### RECORDED INFORMATION
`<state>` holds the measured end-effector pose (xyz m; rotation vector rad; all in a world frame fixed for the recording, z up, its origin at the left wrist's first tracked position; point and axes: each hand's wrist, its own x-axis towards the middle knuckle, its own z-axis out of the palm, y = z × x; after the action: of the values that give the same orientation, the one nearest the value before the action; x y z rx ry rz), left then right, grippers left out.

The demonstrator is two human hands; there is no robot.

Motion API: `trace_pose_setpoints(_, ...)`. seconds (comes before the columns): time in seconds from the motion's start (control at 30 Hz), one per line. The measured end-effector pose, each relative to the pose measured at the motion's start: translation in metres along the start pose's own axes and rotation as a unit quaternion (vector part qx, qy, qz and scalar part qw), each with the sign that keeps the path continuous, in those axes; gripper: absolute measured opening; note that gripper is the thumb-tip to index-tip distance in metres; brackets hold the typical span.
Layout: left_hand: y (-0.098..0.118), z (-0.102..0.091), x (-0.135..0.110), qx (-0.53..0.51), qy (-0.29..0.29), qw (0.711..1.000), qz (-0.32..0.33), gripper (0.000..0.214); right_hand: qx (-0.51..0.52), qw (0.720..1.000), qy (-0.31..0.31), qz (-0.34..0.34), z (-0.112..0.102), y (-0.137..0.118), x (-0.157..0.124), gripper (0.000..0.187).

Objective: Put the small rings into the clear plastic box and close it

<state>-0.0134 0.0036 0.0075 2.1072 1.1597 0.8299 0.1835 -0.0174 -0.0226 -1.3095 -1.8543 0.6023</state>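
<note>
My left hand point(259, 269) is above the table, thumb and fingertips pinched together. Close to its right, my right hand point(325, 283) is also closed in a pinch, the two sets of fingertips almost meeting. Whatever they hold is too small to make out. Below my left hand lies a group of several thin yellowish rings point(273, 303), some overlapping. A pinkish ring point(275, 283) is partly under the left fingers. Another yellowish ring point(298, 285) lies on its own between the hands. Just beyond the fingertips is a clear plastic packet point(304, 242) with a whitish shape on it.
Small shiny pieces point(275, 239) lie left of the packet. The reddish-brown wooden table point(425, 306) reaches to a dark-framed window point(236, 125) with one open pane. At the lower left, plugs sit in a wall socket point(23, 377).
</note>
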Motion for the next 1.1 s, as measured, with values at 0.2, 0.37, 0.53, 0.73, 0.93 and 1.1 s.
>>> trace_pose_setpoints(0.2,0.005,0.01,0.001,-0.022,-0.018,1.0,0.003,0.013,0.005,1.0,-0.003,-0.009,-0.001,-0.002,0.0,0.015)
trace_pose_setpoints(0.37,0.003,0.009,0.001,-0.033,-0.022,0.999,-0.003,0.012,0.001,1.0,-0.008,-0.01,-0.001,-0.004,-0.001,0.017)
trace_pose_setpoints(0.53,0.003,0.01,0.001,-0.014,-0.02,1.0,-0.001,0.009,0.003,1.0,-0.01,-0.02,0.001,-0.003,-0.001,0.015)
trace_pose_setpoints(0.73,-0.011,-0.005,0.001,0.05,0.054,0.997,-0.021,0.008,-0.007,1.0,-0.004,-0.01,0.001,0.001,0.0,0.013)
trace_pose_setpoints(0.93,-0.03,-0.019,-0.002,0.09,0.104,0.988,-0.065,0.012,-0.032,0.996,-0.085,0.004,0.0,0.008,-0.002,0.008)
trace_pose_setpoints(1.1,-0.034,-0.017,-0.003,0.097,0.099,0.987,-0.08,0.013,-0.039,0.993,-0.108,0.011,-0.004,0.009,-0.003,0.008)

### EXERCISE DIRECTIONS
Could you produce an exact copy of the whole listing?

### EXPECTED OUTPUT
`<state>` holds the measured end-effector pose (xyz m; rotation vector rad; all in a world frame fixed for the recording, z up, its origin at the left wrist's first tracked position; point and axes: each hand's wrist, its own x-axis towards the middle knuckle, its own z-axis out of the palm, y = z × x; after the action: of the values that give the same orientation, the one nearest the value before the action; x y z rx ry rz), left then right, grippers left out.

The demonstrator is two human hands; there is no robot.

Motion API: `trace_pose_setpoints(_, ...)`. seconds (comes before the columns): time in seconds from the motion's start (control at 30 Hz), one per line. The measured end-effector pose, each relative to the pose measured at the motion's start: translation in metres along the start pose's own axes and rotation as a unit quaternion (vector part qx, qy, qz and scalar part qw), each with the sign that keeps the path continuous, in those axes; gripper: absolute measured opening; note that gripper is the thumb-tip to index-tip distance in metres; brackets hold the typical span.
Layout: left_hand: y (-0.098..0.118), z (-0.102..0.091), x (-0.135..0.110), qx (-0.53..0.51), qy (-0.29..0.29), qw (0.711..1.000), qz (-0.32..0.33), gripper (0.000..0.214); right_hand: qx (-0.51..0.52), qw (0.720..1.000), qy (-0.31..0.31), qz (-0.34..0.34), z (-0.112..0.102), y (-0.137..0.118), x (-0.157..0.124), gripper (0.000..0.187).

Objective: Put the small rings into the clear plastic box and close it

<state>-0.0134 0.0036 0.0075 2.1072 1.1597 0.8299 0.1835 -0.0174 -0.0226 -1.3095 -1.8543 0.6023</state>
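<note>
My left hand point(259, 269) is above the table, thumb and fingertips pinched together. Close to its right, my right hand point(325, 283) is also closed in a pinch, the two sets of fingertips almost meeting. Whatever they hold is too small to make out. Below my left hand lies a group of several thin yellowish rings point(273, 303), some overlapping. A pinkish ring point(275, 283) is partly under the left fingers. Another yellowish ring point(298, 285) lies on its own between the hands. Just beyond the fingertips is a clear plastic packet point(304, 242) with a whitish shape on it.
Small shiny pieces point(275, 239) lie left of the packet. The reddish-brown wooden table point(425, 306) reaches to a dark-framed window point(236, 125) with one open pane. At the lower left, plugs sit in a wall socket point(23, 377).
</note>
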Motion for the next 1.1 s, as measured, with values at 0.2, 0.37, 0.53, 0.73, 0.93 and 1.1 s.
>>> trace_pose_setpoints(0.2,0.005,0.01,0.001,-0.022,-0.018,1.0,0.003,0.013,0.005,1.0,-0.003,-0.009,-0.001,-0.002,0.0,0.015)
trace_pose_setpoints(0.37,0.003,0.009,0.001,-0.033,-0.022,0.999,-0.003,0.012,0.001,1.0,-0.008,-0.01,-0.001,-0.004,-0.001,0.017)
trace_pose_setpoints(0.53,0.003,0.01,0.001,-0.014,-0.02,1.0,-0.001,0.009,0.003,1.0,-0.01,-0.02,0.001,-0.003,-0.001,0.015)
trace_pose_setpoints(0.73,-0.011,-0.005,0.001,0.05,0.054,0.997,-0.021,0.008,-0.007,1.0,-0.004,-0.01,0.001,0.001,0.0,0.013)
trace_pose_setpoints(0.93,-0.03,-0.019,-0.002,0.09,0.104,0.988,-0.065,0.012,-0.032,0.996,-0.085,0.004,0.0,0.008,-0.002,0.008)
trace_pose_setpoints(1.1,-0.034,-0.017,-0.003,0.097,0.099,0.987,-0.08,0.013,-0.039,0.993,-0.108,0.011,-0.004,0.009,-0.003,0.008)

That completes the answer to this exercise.